А что, если бы (Авторов) - страница 237

 Совокупность всех этих факторов делала достижение победы в намеченные Шлиффеном сроки (39 дней от начала мобилизации) весьма сомнительным.

Но давайте представим себе, что Мольтке не только сумел обуздать свой наступательный порыв после Моранжа, но еще и отказался в последний момент от отправки двух корпусов на восток. Что могло воспоследовать из такого решения? Наступление усиленной группировки Клюка развивалось бы беспрепятственно и успешно. Оказавшиеся в окружении (что действительно едва не случилось в начале сентября), форты Вердена были бы достаточно быстро нейтрализованы. После падения Реймса (действительно захваченного без особых проблем) армии германского центра развернулись бы навстречу правому апперкоту, что открывало для Мольтке реальную возможность добиться своих Канн. Решающее сражение, скорее всего, должно было развернуться в долине Сены, к юго-востоку от Парижа — возможно, в столь любимом многими поколениями французских художников лесистом районе Фонтенбло. Только на сей раз композицию картины задавали бы немцы.

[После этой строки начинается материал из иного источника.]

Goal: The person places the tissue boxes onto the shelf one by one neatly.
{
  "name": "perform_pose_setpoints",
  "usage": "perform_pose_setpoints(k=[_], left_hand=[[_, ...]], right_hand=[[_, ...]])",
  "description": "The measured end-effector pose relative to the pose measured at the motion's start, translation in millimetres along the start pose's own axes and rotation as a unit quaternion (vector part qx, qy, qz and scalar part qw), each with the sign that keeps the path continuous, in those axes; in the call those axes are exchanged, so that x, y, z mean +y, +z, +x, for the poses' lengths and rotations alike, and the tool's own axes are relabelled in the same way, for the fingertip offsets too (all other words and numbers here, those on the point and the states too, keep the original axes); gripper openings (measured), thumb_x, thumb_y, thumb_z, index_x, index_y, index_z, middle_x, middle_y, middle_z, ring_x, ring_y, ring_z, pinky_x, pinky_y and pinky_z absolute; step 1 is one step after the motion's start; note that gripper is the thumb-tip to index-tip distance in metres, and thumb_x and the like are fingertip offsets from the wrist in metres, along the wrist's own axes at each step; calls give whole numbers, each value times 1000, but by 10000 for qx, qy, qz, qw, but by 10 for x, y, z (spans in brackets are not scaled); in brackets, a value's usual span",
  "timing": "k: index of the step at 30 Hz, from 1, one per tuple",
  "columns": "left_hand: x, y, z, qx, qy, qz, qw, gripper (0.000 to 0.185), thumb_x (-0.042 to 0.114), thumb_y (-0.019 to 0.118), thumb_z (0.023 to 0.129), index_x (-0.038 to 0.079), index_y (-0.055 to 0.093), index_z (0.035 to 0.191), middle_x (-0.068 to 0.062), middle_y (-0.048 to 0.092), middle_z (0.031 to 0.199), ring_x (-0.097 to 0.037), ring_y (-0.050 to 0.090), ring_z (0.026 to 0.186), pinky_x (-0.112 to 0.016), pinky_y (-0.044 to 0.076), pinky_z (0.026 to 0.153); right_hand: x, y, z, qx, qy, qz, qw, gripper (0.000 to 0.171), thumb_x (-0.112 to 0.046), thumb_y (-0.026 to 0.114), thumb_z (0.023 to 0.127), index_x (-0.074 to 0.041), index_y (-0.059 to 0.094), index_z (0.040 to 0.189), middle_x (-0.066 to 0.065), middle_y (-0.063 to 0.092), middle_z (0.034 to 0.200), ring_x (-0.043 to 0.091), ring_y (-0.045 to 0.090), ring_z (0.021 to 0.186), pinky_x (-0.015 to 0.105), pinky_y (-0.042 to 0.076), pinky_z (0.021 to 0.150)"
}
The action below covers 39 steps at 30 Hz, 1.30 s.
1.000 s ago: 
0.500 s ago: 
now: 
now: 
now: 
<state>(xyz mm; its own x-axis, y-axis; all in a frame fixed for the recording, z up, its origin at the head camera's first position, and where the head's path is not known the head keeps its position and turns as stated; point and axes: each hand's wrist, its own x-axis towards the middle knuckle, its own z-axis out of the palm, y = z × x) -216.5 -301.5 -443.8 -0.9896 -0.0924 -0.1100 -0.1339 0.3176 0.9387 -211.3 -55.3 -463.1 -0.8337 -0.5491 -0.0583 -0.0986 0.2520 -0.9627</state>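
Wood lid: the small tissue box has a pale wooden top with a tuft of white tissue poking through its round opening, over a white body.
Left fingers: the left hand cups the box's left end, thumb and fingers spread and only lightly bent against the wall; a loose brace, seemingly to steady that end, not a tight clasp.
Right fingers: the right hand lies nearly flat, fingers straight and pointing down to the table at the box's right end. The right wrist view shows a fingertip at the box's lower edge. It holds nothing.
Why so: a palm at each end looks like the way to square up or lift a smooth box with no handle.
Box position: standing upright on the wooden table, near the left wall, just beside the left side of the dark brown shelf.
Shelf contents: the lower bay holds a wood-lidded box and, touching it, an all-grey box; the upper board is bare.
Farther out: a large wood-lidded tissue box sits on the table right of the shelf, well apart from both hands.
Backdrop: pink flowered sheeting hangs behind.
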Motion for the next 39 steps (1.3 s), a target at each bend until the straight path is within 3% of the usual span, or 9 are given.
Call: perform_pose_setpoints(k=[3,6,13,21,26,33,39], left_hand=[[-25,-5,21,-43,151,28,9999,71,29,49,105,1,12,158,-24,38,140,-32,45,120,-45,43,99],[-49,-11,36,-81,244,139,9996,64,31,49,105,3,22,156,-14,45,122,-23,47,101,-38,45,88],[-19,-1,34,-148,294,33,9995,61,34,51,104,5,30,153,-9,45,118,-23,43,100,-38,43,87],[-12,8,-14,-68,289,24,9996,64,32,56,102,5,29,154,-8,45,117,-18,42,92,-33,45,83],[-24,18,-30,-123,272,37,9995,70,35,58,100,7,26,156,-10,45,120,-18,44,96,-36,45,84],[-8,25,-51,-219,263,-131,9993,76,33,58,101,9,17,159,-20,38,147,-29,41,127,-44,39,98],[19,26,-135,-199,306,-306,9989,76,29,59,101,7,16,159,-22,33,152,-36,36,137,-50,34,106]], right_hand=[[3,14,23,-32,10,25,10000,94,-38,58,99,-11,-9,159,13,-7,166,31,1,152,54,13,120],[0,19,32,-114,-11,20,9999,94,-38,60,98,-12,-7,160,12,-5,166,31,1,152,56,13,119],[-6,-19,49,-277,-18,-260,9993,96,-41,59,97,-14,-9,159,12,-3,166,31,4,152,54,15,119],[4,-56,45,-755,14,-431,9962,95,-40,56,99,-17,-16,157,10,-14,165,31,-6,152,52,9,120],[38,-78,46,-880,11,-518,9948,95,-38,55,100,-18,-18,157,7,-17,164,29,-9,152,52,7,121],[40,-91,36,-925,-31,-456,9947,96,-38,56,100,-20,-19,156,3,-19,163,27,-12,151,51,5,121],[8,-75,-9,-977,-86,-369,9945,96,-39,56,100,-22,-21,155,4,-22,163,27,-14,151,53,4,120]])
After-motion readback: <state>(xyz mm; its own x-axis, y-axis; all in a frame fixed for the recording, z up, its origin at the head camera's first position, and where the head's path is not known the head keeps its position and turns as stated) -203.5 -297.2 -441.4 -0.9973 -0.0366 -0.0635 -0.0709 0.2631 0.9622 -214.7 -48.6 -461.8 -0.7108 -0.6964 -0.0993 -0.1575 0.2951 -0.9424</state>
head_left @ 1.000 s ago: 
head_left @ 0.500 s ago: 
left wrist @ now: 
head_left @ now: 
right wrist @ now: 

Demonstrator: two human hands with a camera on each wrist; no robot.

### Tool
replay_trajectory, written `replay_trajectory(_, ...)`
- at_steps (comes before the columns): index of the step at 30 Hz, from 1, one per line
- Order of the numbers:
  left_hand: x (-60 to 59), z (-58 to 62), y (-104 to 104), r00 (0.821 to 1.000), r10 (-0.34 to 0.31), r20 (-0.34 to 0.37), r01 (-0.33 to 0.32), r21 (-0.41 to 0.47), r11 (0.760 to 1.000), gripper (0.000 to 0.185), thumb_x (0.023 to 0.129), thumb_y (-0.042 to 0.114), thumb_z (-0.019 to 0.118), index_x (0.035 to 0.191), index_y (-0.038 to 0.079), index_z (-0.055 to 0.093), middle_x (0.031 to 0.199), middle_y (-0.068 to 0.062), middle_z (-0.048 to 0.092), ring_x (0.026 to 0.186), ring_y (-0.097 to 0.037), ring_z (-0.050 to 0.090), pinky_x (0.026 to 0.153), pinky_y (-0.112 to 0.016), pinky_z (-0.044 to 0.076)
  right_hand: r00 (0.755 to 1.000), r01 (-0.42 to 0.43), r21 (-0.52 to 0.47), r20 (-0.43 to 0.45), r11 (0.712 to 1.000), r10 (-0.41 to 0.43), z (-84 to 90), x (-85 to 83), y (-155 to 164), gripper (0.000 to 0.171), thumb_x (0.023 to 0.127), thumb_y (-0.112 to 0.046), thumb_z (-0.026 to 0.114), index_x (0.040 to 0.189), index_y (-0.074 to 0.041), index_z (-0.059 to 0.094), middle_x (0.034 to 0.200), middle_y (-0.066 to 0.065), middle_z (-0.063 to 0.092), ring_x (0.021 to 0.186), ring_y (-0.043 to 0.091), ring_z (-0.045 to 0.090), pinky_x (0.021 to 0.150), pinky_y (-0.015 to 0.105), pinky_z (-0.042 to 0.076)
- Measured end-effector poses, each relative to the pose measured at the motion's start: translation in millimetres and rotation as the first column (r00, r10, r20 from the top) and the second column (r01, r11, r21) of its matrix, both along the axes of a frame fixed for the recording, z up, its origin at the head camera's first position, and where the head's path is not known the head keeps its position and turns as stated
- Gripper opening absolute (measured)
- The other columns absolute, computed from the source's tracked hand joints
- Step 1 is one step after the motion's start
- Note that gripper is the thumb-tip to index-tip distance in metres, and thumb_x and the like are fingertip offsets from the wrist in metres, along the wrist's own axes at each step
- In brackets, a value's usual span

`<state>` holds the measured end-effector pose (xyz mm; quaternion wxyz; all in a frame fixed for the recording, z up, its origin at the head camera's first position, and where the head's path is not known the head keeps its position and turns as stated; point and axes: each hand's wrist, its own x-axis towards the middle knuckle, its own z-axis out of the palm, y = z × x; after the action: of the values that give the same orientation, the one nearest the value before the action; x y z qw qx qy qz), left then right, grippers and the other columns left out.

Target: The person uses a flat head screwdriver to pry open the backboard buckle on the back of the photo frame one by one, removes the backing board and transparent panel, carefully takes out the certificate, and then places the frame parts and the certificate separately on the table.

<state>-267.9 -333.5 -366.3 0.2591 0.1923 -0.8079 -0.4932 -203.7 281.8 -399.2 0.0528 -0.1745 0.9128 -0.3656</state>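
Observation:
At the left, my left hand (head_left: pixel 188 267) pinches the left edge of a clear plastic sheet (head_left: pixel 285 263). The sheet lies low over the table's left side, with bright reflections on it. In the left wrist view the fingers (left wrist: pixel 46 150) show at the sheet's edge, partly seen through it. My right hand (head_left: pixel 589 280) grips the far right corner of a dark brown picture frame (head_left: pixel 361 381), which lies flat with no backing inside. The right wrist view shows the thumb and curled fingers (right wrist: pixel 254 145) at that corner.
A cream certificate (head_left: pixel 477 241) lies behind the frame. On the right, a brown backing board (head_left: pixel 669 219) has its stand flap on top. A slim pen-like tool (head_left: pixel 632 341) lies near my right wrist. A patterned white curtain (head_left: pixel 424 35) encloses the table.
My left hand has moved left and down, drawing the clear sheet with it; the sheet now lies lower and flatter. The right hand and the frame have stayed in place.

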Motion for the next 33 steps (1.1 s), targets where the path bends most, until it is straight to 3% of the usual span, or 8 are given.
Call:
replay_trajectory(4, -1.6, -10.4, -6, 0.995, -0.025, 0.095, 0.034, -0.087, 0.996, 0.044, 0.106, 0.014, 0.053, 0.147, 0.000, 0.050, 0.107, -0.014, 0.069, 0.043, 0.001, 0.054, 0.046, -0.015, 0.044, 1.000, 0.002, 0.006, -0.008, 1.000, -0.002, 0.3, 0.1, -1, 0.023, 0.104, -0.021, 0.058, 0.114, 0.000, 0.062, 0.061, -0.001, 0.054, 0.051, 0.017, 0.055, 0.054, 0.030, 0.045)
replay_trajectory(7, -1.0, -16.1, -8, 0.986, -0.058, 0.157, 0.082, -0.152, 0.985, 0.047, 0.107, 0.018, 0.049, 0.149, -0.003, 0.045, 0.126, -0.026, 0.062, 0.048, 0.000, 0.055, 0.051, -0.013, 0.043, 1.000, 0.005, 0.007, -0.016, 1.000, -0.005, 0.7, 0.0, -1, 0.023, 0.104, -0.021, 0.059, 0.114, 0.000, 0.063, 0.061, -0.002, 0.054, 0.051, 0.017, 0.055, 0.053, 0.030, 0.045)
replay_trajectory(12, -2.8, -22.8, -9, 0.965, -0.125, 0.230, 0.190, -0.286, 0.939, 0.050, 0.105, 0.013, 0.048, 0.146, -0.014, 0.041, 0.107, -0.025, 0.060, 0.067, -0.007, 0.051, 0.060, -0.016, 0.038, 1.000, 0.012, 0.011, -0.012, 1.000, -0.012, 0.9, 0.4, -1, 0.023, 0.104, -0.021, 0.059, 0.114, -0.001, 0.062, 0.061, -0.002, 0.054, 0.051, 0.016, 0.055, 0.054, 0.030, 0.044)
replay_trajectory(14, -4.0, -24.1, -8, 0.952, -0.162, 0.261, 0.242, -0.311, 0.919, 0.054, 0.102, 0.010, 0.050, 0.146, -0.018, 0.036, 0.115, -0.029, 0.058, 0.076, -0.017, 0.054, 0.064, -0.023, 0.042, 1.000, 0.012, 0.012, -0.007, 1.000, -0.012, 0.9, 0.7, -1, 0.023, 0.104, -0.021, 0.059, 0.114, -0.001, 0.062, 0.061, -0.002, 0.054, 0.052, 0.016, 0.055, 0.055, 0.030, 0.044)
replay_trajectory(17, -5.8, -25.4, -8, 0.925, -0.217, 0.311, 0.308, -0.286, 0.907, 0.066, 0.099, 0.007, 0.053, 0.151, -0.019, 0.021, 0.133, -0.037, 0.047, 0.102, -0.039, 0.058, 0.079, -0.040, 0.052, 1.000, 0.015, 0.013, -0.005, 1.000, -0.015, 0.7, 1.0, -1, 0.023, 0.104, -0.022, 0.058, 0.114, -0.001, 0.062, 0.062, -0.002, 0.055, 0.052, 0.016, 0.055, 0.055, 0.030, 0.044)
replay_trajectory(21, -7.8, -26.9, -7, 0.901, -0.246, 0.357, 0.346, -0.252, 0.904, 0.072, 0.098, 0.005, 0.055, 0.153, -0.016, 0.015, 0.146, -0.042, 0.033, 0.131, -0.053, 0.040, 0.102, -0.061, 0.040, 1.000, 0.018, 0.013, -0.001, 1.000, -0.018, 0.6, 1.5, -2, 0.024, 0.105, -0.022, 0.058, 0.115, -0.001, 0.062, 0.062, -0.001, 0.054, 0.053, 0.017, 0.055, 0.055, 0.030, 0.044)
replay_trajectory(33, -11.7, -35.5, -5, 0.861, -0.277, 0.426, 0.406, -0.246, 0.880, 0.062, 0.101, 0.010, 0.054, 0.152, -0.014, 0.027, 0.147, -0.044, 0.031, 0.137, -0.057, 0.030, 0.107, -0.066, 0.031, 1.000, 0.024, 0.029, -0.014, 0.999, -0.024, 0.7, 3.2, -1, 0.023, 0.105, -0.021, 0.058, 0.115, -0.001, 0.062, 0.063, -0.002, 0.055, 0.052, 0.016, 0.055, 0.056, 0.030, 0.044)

Такой сценарий представляется наиболее благоприятным для Германии на Западном фронте. Краткое вмешательство Великобритании не влекло за собой заметных последствий, война осталась бы сугубо континентальной. Конечно же, ее результаты привели бы к серьезному осложнению германо-британских отношений — особенно, вздумай Германия настаивать на превращении захваченных ею портов на Ла-Манше в свои укрепленные анклавы. Одержанная победа означала неминуемую аннексию Германией части французской и бельгийской территории (включая Нанси). Историки школы Нила Фергюсона предполагают, что Германия могла бы инициировать создание Центрально-Европейского экономического союза, в котором ей принадлежала лидирующая роль, — что в определенной степени и произошло с ЕЭС в конце XX столетия. Заплаченные Францией огромные репарации оставили бы ее на целое поколение обозленной и не способной вооружиться, и антисемитизм, вечное проклятие побежденных европейских наций, стал бы не германской, а французской проблемой.

Но даже на столь мрачном полотне имеются светлые мазки. Помимо спасения миллиона французов, которым в противном случае пришлось бы расстаться с жизнью в следующие четыре года вместе со множеством лучших сынов других воюющих держав, поражение стимулировало бы прогресс, ибо победа в Первой Мировой войне лишь замаскировала отсталость Франции. Страна оказалось обреченной на жизнь в «затянувшемся XIX веке», закончившимся в итоге новой мировой бойней и четырехлетней германской оккупацией. Возможно, что экономическое возрождение второй послевоенной эпохи имело шанс начаться гораздо раньше.